Yalda Night is winter solstice celebration in Iran (winter solstice in Northern Hemisphere).
Iranian celebrate the longest night of the year (the last night of Autumn) as it’s called Shabe Yalda in Persian (Yalda night).
The longest and darkest night of the year is a time when friends and family gather together to eat, drink and read poetry (especially Hafez) until well after midnight. Fruits and nuts are eaten and pomegranates and watermelons are particularly significant. The red color in these fruits symbolizes the crimson hues of dawn and the glow of life. The poems of Divan-e Hafez, which can be found in the bookcases of most Iranian families, are read or recited on various occasions such as this festival and Nowruz.
Customs and traditions
In Zoroastrian tradition, the longest and darkest night of the year was a particularly inauspicious day, and the practices of what is now known as “Shab-e Chelleh/Yalda” were originally customs intended to protect people from evil during that long night at which time the evil forces of Ahriman were imagined to be at their peak. People were advised to stay awake most of the night, lest misfortune should befall them, and people would then gather in the safety of groups of friends and relatives, share the last remaining fruits from the summer, and find ways to pass the long night together in good company.

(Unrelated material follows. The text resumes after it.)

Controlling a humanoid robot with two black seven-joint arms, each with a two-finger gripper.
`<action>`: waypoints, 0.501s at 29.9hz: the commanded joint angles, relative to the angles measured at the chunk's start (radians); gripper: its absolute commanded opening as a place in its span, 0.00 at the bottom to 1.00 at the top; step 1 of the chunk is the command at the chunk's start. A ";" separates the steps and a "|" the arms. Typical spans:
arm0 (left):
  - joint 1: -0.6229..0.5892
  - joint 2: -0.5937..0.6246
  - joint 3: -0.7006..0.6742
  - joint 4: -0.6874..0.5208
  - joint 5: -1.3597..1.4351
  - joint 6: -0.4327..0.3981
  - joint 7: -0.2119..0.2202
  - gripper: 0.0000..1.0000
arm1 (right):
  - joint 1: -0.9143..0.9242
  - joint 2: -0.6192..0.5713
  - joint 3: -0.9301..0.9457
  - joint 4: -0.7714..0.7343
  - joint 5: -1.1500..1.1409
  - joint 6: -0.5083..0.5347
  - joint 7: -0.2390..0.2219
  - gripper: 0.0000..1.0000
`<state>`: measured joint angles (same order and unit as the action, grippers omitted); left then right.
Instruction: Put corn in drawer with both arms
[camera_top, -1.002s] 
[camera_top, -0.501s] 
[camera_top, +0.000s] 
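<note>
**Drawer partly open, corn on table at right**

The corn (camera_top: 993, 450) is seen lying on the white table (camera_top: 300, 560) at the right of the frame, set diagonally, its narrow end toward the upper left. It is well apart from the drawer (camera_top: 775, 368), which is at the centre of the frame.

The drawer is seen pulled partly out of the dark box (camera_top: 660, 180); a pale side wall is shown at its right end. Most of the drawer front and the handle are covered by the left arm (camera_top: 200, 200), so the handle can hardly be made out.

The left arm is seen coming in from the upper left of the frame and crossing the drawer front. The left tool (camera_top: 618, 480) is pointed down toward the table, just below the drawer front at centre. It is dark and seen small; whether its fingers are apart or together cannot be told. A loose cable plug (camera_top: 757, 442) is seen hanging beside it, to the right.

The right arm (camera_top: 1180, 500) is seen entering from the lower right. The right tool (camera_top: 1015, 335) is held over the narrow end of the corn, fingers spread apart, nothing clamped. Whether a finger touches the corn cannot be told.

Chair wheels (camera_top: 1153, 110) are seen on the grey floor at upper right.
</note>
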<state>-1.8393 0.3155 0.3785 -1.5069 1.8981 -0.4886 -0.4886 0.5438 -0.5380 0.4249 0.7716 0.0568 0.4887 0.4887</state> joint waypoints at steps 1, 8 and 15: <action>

Although the religious significance of the long dark night has been lost, the old traditions of staying up late in the company of friends and family have been retained in Iranian culture to the present day.

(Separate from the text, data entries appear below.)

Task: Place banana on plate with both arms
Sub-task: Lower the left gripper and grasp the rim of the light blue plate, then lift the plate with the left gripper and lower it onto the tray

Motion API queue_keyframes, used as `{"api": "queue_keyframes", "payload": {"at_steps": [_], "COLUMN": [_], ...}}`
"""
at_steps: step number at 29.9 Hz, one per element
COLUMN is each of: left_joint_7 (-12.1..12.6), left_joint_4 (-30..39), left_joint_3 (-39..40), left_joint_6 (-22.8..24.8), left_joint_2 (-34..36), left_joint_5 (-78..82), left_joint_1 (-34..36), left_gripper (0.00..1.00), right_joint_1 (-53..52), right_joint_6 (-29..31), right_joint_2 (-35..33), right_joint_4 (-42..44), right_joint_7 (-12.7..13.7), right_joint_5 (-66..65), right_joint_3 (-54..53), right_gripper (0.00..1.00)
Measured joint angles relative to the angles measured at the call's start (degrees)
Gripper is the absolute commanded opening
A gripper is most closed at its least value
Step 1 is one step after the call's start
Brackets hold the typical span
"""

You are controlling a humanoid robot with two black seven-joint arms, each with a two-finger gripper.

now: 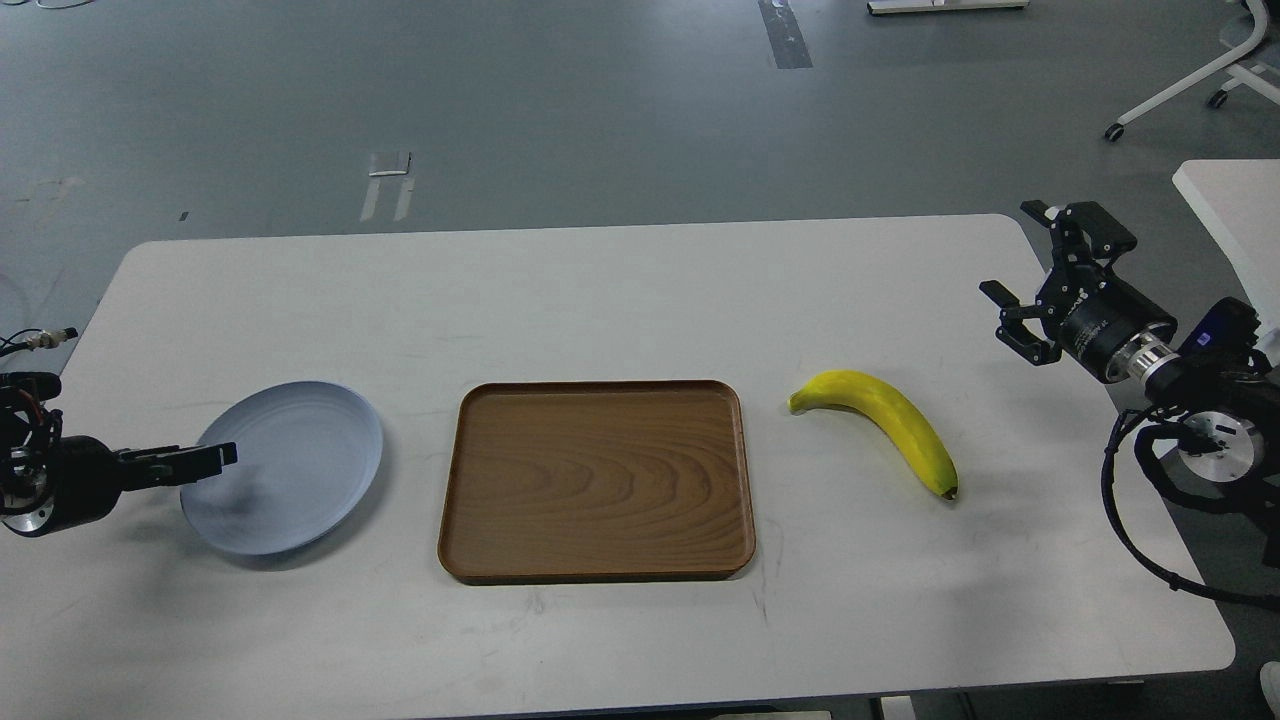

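Note:
The yellow banana [885, 425] lies on the white table, to the right of the wooden tray, its dark tip pointing to the front right. The pale blue-grey plate [295, 465] sits at the left of the table. My left gripper [205, 458] is seen side-on as one dark bar at the plate's left rim; I cannot tell whether it touches the plate or whether its fingers are apart. My right gripper [1012, 252] is open and empty, held above the table's right edge, well to the right of and behind the banana.
A rectangular brown wooden tray [597, 560] lies in the middle of the table [600, 290]. Black cables [1130, 520] hang from my right arm past the table's right edge. A second white table [1230, 200] stands at the far right.

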State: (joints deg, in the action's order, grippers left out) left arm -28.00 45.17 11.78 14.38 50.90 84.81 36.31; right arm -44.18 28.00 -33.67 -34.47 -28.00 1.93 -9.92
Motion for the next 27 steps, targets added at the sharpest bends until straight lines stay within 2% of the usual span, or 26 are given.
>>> {"api": "queue_keyframes", "payload": {"at_steps": [3, 4, 5, 6, 7, 23, 27], "left_joint_7": [0.0, 0.0, 0.0, 0.0, 0.0, 0.0, 0.0], "left_joint_4": [-0.2, -0.4, -0.5, -0.5, -0.6, -0.9, -0.7], "left_joint_3": [0.0, 0.0, 0.0, 0.0, 0.0, 0.1, 0.1], "left_joint_6": [0.1, 0.2, 0.2, 0.2, 0.3, 1.6, 5.0], "left_joint_2": [0.0, 0.0, 0.0, 0.0, 0.0, 0.5, 0.5], "left_joint_5": [0.0, 0.0, 0.0, 0.0, 0.0, -2.3, -5.2], "left_joint_1": [0.0, 0.0, 0.0, 0.0, 0.0, 1.2, 3.9], "left_gripper": [0.44, 0.31, 0.13, 0.04, 0.0, 0.0, 0.0], "right_joint_1": [0.0, 0.0, 0.0, 0.0, 0.0, 0.0, 0.0], "right_joint_6": [0.0, 0.0, 0.0, 0.0, 0.0, 0.0, 0.0], "right_joint_2": [-0.1, -0.1, -0.1, -0.1, -0.1, -0.1, -0.1], "right_joint_4": [0.0, 0.0, 0.0, 0.0, 0.0, 0.0, 0.1], "right_joint_7": [0.0, 0.0, 0.0, 0.0, 0.0, 0.0, 0.0], "right_joint_5": [0.0, 0.0, 0.0, 0.0, 0.0, 0.0, 0.0], "right_joint_3": [0.0, 0.0, 0.1, 0.1, 0.1, -0.2, -0.2], "right_gripper": [1.0, 1.0, 1.0, 1.0, 1.0, 1.0, 1.0]}}
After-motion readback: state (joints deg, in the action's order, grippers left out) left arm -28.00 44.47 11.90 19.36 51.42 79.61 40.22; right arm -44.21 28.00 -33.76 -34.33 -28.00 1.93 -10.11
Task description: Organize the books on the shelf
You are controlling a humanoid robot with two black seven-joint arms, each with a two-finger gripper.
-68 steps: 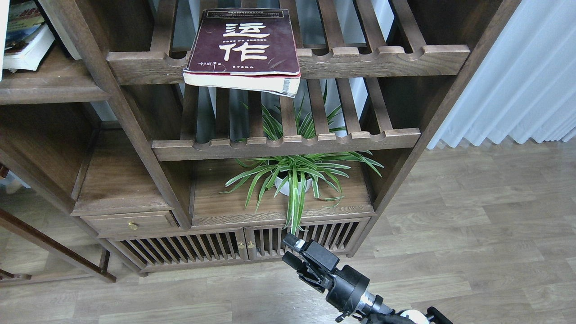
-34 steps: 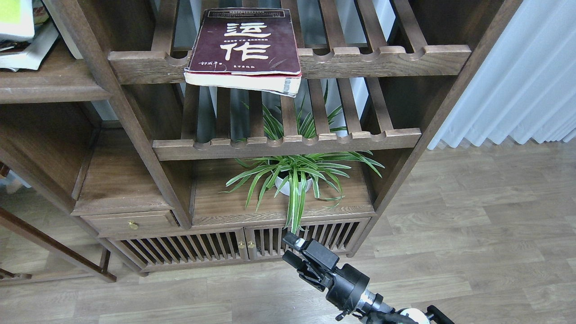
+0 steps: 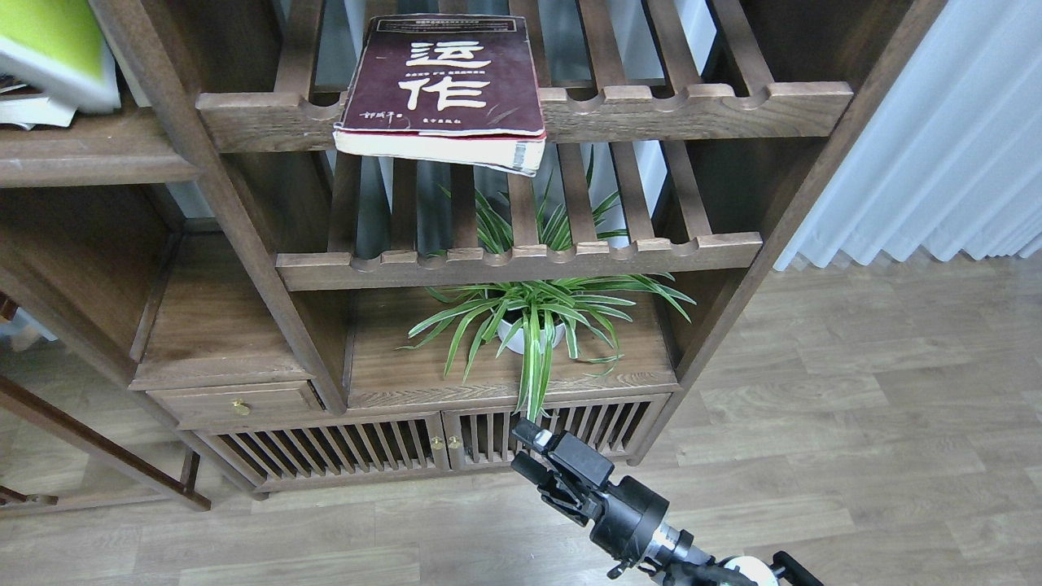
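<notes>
maroon book point(image 3: 444, 85) overhanging slatted rack point(image 3: 692, 110) edge

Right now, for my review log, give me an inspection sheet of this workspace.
Surface: solid dark shelf board at upper left, mostly cut off by the frame edge.
Job's things: maroon book lies flat on the upper slatted rack, its front edge overhanging the rail; yellow-green book sits tilted on other books over the shelf board.
Clutter: potted spider plant on the cabinet top below the racks.
End effectors: right end effector low in front of the cabinet doors, fingers apart, empty; left one not in view.
Cables: nothing seen.
Surroundings: wood floor, white curtain at right.
</notes>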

Food plays a central role in the present-day form of the celebrations. In most parts of Iran, extended families come together and enjoy a fine dinner. A wide variety of fruits and sweetmeats specifically prepared or kept for this night are served. Foods common to the celebration include watermelon, pomegranate, nuts, and dried fruit. These items and more are commonly placed on a Korsi, which people sit around. In some areas, it is custom that forty varieties of edibles should be served during the ceremony of the night of Yalda.
Light-hearted superstitions run high on the Yalda night. These superstitions, however, are primarily associated with consumption. For instance, it is believed that consuming watermelons on the Yalda night will ensure the health and well-being of the individual during the months of summer by protecting him from falling victim to excessive heat or disease produced by hot humors. In Khorasan, there is a belief that whoever eats carrots, pears, pomegranates, and green olives will be protected against the harmful bite of insects, especially scorpions. Eating garlic on Yalda night protects one against pains in the joints.
After dinner, the older individuals entertain the others by telling them tales and anecdotes. Another favorite and prevalent pastime of Yalda night is fāl-e Hafez, which is divination using the Dīvān of Hafez. It is believed that one should not divine by the Dīvān of Hafez more than three times, however, or the poet may get angry.
Activities common to the festival include staying up past midnight, conversation, drinking, reading poems out loud, telling stories and jokes, and some dancing. Prior to the invention and prevalence of electricity, decorating and lighting the house and yard with candles was also part of the tradition, but few have continued this tradition. Another tradition is giving dried fruits and nuts to family and friends, wrapped in tulle and tied with ribbon (similar to wedding and shower “party favors”). Prior to the ban of alcohol, drinking wine was also part of the celebration. Despite the Islamic alcohol ban in Iran, many continue to include homemade alcoholic drinks in their celebrations.